- TASK TO CARRY OUT
Reproduce each line of the data exactly as it is.

=====

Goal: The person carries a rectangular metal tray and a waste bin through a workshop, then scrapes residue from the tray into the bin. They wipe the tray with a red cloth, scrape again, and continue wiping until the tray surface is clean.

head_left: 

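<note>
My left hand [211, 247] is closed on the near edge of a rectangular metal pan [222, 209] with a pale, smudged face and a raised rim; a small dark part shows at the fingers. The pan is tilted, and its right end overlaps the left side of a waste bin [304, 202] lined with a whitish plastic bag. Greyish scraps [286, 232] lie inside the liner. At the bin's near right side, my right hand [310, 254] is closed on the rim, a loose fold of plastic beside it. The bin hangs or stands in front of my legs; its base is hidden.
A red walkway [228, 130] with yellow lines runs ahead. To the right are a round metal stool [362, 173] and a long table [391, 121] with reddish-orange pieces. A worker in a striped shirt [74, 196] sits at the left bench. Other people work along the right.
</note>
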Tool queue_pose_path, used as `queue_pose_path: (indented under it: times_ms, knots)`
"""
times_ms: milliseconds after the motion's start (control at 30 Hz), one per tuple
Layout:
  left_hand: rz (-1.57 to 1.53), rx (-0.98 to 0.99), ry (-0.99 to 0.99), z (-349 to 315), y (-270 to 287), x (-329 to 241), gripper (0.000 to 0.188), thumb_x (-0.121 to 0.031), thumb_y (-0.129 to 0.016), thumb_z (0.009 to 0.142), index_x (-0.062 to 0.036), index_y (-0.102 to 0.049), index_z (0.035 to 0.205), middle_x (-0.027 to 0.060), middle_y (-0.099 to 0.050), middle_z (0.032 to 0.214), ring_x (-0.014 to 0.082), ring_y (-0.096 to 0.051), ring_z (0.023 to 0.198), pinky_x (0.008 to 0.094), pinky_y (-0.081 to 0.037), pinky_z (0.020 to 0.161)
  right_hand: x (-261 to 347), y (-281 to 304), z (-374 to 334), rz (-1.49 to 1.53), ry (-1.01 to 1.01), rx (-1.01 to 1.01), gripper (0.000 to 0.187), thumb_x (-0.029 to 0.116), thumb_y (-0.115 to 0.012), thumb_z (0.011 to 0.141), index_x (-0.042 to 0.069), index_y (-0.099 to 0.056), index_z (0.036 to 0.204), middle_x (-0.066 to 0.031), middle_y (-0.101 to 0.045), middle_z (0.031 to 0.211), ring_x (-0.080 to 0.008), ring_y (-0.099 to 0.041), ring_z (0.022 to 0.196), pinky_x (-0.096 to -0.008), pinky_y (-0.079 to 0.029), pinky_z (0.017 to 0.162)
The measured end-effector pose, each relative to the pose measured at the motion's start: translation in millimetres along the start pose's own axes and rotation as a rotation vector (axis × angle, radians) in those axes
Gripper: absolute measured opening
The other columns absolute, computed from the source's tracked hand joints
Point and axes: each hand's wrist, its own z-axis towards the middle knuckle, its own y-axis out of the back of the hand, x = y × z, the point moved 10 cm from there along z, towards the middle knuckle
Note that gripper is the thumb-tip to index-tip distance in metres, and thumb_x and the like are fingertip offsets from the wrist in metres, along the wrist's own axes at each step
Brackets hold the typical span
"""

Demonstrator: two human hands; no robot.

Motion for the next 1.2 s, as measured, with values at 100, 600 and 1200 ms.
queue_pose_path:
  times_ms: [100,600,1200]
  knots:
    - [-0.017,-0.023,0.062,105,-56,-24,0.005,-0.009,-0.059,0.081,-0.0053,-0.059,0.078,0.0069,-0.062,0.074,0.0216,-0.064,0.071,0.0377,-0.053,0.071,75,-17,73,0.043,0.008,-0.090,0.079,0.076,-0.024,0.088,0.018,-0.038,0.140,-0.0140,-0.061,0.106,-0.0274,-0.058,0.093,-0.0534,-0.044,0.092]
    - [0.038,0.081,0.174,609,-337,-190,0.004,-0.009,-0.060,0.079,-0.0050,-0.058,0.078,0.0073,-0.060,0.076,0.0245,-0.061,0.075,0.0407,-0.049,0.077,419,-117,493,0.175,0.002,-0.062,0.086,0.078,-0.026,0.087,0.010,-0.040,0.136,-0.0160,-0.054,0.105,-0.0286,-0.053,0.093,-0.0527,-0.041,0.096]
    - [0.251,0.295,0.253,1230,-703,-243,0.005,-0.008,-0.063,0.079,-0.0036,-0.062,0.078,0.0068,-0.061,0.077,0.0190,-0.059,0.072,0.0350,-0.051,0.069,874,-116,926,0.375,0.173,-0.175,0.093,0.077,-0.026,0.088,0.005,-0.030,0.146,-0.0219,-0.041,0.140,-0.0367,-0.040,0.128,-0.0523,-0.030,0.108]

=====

- EXERCISE ANSWER
Goal: The person carries a rectangular metal tray and a waste bin through a workshop, then scrapes residue from the tray into the bin. They wipe the tray with a red cloth, scrape again, and continue wiping until the tray surface is clean.

head_left: 

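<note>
My left hand [211, 247] is closed on the near edge of a rectangular metal pan [222, 209] with a pale, smudged face and a raised rim; a small dark part shows at the fingers. The pan is tilted, and its right end overlaps the left side of a waste bin [304, 202] lined with a whitish plastic bag. Greyish scraps [286, 232] lie inside the liner. At the bin's near right side, my right hand [310, 254] is closed on the rim, a loose fold of plastic beside it. The bin hangs or stands in front of my legs; its base is hidden.
A red walkway [228, 130] with yellow lines runs ahead. To the right are a round metal stool [362, 173] and a long table [391, 121] with reddish-orange pieces. A worker in a striped shirt [74, 196] sits at the left bench. Other people work along the right.
</note>
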Tool queue_pose_path, used as `queue_pose_path: (indented under it: times_ms, knots)`
"""
times_ms: milliseconds after the motion's start (control at 30 Hz), one per tuple
Layout:
  left_hand: rz (-1.57 to 1.53), rx (-0.98 to 0.99), ry (-0.99 to 0.99), z (-349 to 315), y (-270 to 287), x (-329 to 241), gripper (0.000 to 0.188), thumb_x (-0.121 to 0.031), thumb_y (-0.129 to 0.016), thumb_z (0.009 to 0.142), index_x (-0.062 to 0.036), index_y (-0.102 to 0.049), index_z (0.035 to 0.205), middle_x (-0.027 to 0.060), middle_y (-0.099 to 0.050), middle_z (0.032 to 0.214), ring_x (-0.014 to 0.082), ring_y (-0.096 to 0.051), ring_z (0.023 to 0.198), pinky_x (0.008 to 0.094), pinky_y (-0.081 to 0.037), pinky_z (0.020 to 0.161)
  right_hand: x (-261 to 347), y (-281 to 304), z (-374 to 334), rz (-1.49 to 1.53), ry (-1.01 to 1.01), rx (-1.01 to 1.01), gripper (0.000 to 0.187), thumb_x (-0.029 to 0.116), thumb_y (-0.115 to 0.012), thumb_z (0.011 to 0.141), index_x (-0.042 to 0.069), index_y (-0.099 to 0.056), index_z (0.036 to 0.204), middle_x (-0.066 to 0.031), middle_y (-0.101 to 0.045), middle_z (0.031 to 0.211), ring_x (-0.080 to 0.008), ring_y (-0.099 to 0.041), ring_z (0.022 to 0.196), pinky_x (-0.096 to -0.008), pinky_y (-0.079 to 0.029), pinky_z (0.017 to 0.162)
The measured end-effector pose, each relative to the pose measured at the motion's start: translation in millimetres along the start pose's own axes and rotation as a rotation vector (axis × angle, radians) in those axes
Gripper: absolute measured opening
The other columns absolute, computed from the source's tracked hand joints
Point and axes: each hand's wrist, its own z-axis towards the middle knuckle, its own y-axis out of the back of the hand, x = y × z, the point moved 10 cm from there along z, towards the middle knuckle
Note that gripper is the thumb-tip to index-tip distance in metres, and thumb_x and the like are fingertip offsets from the wrist in metres, along the wrist's own axes at each step
Brackets hold the typical span
"""

Demonstrator: two human hands; no robot.

Motion for the next 1.2 s, as measured, with values at 100, 600 and 1200 ms.
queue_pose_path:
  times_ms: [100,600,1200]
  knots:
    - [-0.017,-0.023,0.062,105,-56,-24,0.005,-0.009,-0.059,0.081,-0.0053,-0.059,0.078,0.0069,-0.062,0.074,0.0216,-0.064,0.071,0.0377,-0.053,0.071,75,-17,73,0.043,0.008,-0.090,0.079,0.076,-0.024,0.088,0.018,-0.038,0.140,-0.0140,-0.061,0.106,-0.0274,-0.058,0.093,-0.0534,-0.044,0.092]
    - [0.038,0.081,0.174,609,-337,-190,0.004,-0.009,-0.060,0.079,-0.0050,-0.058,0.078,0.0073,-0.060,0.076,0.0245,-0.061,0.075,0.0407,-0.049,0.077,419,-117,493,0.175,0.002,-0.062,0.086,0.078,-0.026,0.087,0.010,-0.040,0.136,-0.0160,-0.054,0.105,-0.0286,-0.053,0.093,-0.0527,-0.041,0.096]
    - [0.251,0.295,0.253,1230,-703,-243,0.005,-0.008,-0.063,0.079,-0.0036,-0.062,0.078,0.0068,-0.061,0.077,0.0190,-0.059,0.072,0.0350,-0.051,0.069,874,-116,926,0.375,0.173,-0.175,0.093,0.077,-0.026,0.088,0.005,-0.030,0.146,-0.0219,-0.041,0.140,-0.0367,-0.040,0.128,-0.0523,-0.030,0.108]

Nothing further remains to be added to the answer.